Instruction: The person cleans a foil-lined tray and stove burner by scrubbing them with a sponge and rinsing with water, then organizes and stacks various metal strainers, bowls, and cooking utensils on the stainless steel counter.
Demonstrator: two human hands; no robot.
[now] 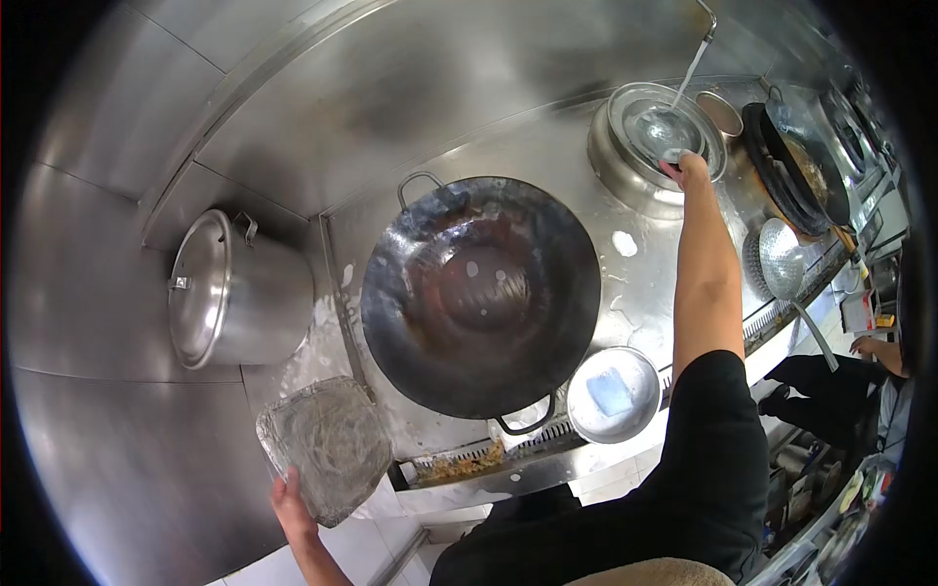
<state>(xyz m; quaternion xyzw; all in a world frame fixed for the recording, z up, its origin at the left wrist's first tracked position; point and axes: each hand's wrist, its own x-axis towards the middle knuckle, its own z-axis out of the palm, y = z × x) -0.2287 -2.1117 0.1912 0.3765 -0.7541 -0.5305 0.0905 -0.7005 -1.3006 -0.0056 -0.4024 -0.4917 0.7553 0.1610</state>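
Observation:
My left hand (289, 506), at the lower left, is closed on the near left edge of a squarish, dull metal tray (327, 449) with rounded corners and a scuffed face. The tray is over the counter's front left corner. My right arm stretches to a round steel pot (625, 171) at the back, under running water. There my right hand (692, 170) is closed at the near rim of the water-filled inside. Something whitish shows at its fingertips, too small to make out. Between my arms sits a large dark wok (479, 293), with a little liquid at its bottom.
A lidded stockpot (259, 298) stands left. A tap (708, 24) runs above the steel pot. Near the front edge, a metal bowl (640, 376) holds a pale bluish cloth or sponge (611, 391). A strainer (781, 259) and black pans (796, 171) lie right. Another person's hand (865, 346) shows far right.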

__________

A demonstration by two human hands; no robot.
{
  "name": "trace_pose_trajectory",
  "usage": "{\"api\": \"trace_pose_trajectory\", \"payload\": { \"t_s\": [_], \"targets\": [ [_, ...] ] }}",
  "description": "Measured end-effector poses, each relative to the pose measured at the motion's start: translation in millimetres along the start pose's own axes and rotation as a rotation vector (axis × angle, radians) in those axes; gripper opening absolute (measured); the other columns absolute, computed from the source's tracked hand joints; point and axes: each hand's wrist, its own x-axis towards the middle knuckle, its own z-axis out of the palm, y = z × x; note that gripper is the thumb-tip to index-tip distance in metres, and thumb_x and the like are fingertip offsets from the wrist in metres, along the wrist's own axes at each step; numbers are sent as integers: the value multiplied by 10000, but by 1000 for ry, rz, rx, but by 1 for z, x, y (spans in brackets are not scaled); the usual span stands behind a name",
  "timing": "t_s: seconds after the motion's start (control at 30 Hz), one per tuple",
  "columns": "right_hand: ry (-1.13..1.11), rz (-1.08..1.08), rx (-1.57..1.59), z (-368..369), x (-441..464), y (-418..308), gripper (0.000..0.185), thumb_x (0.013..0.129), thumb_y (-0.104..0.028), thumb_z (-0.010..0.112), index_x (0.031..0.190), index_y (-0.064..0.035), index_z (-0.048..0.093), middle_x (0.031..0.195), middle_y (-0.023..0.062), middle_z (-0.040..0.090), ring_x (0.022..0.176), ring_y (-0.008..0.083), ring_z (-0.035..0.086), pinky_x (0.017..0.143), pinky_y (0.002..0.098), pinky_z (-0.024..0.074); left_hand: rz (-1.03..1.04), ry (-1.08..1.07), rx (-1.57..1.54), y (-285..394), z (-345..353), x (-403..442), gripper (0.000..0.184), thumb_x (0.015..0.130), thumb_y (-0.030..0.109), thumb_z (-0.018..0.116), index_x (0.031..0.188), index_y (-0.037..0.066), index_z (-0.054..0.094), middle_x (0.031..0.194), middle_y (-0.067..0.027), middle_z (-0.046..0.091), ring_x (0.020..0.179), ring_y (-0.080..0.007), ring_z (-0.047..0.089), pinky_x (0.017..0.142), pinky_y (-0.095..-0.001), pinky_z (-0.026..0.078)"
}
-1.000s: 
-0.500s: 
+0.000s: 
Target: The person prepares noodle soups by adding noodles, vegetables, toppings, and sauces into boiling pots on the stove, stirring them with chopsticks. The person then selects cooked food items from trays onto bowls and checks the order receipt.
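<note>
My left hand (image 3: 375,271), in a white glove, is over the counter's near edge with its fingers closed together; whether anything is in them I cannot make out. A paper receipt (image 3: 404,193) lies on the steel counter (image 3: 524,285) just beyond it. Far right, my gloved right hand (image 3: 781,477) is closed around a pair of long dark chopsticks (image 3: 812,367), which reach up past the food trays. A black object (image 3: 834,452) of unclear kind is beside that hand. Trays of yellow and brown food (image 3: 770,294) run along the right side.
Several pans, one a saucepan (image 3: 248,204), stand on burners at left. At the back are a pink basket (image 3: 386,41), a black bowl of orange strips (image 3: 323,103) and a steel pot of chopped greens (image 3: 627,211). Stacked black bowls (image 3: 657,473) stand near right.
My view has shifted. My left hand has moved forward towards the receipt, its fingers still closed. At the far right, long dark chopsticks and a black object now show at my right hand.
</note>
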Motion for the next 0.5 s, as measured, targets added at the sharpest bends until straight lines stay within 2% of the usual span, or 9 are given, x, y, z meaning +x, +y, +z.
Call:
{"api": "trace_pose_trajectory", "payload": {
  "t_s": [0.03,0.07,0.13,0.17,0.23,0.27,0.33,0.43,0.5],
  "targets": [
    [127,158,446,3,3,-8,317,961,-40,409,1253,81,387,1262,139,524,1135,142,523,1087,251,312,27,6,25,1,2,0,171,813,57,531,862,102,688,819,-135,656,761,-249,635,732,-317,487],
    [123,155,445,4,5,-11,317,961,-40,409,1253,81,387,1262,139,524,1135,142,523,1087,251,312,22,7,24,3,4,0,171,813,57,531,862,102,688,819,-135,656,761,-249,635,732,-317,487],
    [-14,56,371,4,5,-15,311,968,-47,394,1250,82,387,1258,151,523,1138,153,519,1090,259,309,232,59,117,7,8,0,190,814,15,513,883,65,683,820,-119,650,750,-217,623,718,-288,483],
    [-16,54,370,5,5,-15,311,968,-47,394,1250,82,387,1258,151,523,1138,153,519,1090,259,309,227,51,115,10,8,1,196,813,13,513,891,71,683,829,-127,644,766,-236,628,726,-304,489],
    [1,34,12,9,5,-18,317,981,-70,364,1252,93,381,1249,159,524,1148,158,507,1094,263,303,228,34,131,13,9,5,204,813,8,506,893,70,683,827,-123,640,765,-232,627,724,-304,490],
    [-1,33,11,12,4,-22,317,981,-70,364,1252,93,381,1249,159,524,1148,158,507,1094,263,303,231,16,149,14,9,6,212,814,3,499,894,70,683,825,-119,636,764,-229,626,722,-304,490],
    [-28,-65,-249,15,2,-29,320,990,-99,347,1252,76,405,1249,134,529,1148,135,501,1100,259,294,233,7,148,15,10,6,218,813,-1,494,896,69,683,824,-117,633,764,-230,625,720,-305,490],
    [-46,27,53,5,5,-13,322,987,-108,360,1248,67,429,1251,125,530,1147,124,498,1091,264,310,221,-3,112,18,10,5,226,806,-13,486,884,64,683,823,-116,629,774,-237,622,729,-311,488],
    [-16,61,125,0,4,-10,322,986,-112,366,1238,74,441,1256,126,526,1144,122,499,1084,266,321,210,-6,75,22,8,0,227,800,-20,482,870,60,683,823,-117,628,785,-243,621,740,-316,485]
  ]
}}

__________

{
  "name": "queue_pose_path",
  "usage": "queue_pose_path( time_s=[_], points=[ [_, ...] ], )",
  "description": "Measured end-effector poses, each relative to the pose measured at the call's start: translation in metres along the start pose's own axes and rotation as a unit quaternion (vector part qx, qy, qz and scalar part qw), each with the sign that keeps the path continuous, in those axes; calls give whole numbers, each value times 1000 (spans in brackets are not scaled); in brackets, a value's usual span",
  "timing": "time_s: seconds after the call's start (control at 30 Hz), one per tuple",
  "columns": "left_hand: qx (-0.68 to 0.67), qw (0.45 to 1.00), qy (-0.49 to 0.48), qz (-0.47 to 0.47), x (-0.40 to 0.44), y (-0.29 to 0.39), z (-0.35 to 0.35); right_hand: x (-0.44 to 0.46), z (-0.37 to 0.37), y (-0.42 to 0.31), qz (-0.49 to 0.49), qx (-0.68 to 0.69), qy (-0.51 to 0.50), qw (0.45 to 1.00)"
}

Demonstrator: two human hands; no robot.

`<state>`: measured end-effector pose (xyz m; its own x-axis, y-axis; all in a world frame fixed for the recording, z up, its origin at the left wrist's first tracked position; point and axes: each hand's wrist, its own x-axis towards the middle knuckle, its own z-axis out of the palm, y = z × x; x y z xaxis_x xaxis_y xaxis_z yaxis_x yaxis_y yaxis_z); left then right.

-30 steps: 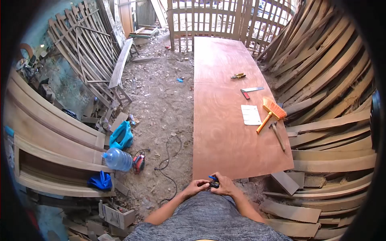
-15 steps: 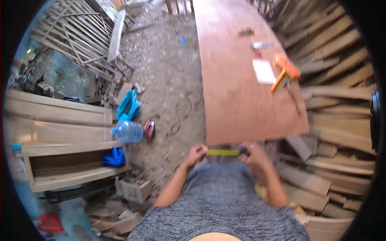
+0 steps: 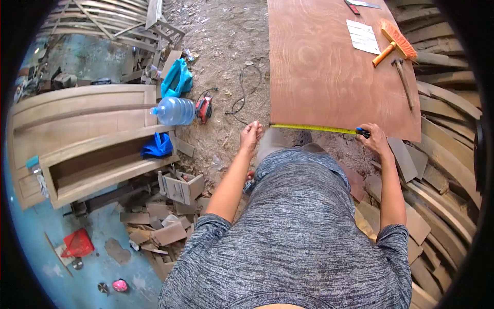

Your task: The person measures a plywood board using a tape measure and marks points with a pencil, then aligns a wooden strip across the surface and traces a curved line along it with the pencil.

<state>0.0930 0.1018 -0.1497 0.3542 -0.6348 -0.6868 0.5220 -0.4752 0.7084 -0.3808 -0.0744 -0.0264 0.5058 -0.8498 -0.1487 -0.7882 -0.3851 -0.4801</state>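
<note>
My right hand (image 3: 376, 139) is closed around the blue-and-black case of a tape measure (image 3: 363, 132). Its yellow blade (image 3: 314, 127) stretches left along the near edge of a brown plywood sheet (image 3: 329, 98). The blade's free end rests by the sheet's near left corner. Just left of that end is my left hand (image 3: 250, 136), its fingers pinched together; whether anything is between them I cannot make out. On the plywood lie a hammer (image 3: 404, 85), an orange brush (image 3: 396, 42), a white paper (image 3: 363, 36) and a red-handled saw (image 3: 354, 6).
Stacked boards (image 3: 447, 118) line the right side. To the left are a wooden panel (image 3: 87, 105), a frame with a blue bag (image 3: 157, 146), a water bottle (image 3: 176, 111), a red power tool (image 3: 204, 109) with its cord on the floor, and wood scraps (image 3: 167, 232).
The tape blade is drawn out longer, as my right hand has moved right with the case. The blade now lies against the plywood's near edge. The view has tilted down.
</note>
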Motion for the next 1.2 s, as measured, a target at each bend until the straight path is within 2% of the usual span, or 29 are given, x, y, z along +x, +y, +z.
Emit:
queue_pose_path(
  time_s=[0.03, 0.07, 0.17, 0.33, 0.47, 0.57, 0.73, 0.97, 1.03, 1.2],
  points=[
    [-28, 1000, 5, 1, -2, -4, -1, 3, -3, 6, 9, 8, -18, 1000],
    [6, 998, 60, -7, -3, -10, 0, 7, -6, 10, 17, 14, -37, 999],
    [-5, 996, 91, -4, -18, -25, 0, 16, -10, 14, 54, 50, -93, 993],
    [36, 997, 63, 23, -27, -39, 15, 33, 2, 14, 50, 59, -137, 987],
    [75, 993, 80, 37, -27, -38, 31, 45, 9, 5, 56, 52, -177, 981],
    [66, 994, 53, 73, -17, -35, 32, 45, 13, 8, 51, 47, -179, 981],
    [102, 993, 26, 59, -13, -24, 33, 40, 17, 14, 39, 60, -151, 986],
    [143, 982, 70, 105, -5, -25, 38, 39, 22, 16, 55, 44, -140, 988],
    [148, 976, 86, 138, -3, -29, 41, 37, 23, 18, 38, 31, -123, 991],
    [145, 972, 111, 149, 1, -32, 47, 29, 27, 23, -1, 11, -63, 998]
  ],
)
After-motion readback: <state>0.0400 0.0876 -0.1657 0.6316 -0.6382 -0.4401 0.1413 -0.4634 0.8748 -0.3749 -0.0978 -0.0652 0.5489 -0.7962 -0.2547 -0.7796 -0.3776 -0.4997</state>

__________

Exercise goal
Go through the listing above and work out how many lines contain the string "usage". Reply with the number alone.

Solution to this exercise
2